Around 7 p.m. Sunday, Casey Janulis and a friend loaded their luggage into the back of a taxi outside the Empress Hotel on the Downtown Eastside. Janulis said a man walked past her with an umbrella in his hand.
“He almost looked at me as if I was insulting him or saying something, but no words were exchanged,” Janulis said. Moments later, she felt a twinge in her neck.
“I heard a woman’s voice screaming ‘that’s not an umbrella, that’s a machete’ and then all the blood was pouring everywhere, in my eyes, on the sidewalk,” she said.
Janulis had been cut across the base of her neck. Within minutes, ambulances arrived and she was loaded into an ambulance. The last thing she remembers is her clothes being cut with scissors and thinking, “I think I’m going to die.”
Janulis said the attacker also cut her boyfriend’s arm, but his injuries were less serious. Both have been taken to hospital.
On Monday, Sgt. Steve Addison of the Vancouver Police Department said a patrol officer was in the area when the attack happened and would be spotted soon. He also called on anyone with information to come forward.
“Someone who (Janulis and her friend) didn’t know, approached for no apparent reason and attacked them with what we believe to be a machete,” said Sgt. said Addison. “There was a suspect, we do have a description.”

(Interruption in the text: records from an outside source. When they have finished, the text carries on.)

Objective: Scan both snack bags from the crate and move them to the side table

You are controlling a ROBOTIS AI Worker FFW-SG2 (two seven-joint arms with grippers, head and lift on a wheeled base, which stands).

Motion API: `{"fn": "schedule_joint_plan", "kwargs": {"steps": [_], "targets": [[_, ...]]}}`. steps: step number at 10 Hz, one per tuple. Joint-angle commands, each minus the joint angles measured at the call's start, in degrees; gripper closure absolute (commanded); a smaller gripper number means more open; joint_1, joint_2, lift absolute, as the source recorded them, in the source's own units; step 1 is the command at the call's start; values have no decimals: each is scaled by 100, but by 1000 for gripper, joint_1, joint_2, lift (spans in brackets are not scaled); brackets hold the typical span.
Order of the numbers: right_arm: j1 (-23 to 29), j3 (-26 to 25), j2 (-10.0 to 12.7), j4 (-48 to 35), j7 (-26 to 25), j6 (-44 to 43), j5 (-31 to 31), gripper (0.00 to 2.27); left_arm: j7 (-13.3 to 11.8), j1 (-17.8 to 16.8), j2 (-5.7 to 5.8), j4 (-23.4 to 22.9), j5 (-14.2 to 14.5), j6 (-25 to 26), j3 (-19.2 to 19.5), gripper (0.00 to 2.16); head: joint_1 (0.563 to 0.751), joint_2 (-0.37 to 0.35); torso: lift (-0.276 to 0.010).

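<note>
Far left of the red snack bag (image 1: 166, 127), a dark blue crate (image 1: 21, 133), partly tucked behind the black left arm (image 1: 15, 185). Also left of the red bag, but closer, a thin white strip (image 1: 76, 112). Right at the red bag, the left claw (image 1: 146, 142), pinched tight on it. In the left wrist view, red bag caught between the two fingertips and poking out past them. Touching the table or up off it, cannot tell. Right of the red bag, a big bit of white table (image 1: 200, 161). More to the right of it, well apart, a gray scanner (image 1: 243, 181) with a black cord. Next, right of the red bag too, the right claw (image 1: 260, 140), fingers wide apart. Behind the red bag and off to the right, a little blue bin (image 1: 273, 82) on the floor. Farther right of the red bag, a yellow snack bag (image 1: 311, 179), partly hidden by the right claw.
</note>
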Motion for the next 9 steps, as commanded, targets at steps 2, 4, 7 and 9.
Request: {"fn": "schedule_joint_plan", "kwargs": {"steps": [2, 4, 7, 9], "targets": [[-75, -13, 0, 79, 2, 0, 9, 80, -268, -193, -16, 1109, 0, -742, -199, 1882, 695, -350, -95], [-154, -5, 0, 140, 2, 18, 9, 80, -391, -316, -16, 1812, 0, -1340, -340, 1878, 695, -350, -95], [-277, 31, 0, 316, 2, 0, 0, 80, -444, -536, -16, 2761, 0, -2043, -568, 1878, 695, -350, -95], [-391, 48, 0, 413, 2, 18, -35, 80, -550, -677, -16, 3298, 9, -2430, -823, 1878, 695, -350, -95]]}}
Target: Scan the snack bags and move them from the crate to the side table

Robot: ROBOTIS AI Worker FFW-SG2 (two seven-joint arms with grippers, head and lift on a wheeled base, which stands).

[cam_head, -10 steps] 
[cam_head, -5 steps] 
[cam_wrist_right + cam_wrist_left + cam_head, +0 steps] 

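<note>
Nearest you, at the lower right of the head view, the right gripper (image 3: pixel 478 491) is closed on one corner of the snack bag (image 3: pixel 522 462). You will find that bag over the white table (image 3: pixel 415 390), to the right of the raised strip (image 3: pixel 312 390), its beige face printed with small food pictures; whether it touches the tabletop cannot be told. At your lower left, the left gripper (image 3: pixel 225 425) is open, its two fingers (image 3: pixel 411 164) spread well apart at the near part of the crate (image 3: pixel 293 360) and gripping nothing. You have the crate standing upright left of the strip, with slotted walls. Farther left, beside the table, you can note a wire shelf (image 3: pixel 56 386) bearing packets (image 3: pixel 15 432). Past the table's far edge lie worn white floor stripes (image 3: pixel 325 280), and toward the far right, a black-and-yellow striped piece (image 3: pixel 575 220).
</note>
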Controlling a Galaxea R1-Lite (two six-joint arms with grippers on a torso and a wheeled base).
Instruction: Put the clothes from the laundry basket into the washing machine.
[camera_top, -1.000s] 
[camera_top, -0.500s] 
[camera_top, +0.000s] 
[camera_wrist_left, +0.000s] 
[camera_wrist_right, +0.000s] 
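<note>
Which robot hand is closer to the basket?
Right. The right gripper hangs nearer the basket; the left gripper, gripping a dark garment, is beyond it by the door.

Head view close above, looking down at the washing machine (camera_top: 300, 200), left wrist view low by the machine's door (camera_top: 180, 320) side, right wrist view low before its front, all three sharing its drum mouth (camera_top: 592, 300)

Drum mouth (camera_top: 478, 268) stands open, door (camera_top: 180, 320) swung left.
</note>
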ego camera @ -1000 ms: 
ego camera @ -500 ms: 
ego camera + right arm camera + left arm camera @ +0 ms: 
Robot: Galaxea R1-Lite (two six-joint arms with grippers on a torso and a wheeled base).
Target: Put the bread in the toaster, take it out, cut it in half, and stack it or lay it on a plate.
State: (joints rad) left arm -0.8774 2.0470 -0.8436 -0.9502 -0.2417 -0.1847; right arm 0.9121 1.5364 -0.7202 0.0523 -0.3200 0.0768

The suspect is described as a ‘heavy’ man in his forties. He was wearing a gray T-shirt, a blue raincoat and an umbrella at the time, police said.
Addison also told CTV News that investigators want to speak to the taxi driver who was at the scene. The vehicle was flagged off, so there is no booking record.
Janulis is now dealing with the aftermath of her attack. She has “more than 30” stitches and staples holding her wound together, she has no sensation from her neck to the top of her head, and said she can’t feel her hands when she first wakes up in the morning. She’s scared too.
“Like I’m sitting here, if someone walks by I’m jumpy,” she said.
Janulis does not live in Vancouver. On the day of the attack, she was visiting a friend and was moving to the Sunshine Coast to work on her art. But since the attack, she’s been living in a hotel away from Downtown Eastside.
“I’m not from here, I’ve never been to Hastings, I didn’t get the memo,” she said. “It costs me a lot of money to stay there (the hotel), but I have to stay close to the hospital.”
Janulis said she has read articles about Vancouver’s recent history of attacks by strangers, which is one reason she decided to speak out and push for changes.
“I just feel like there shouldn’t be people walking among us with that kind of mental illness,” she said. ‘I just want that man off the street, in front of everyone. Because that could have been anyone. It happened to be me, but… thank God I’m here.”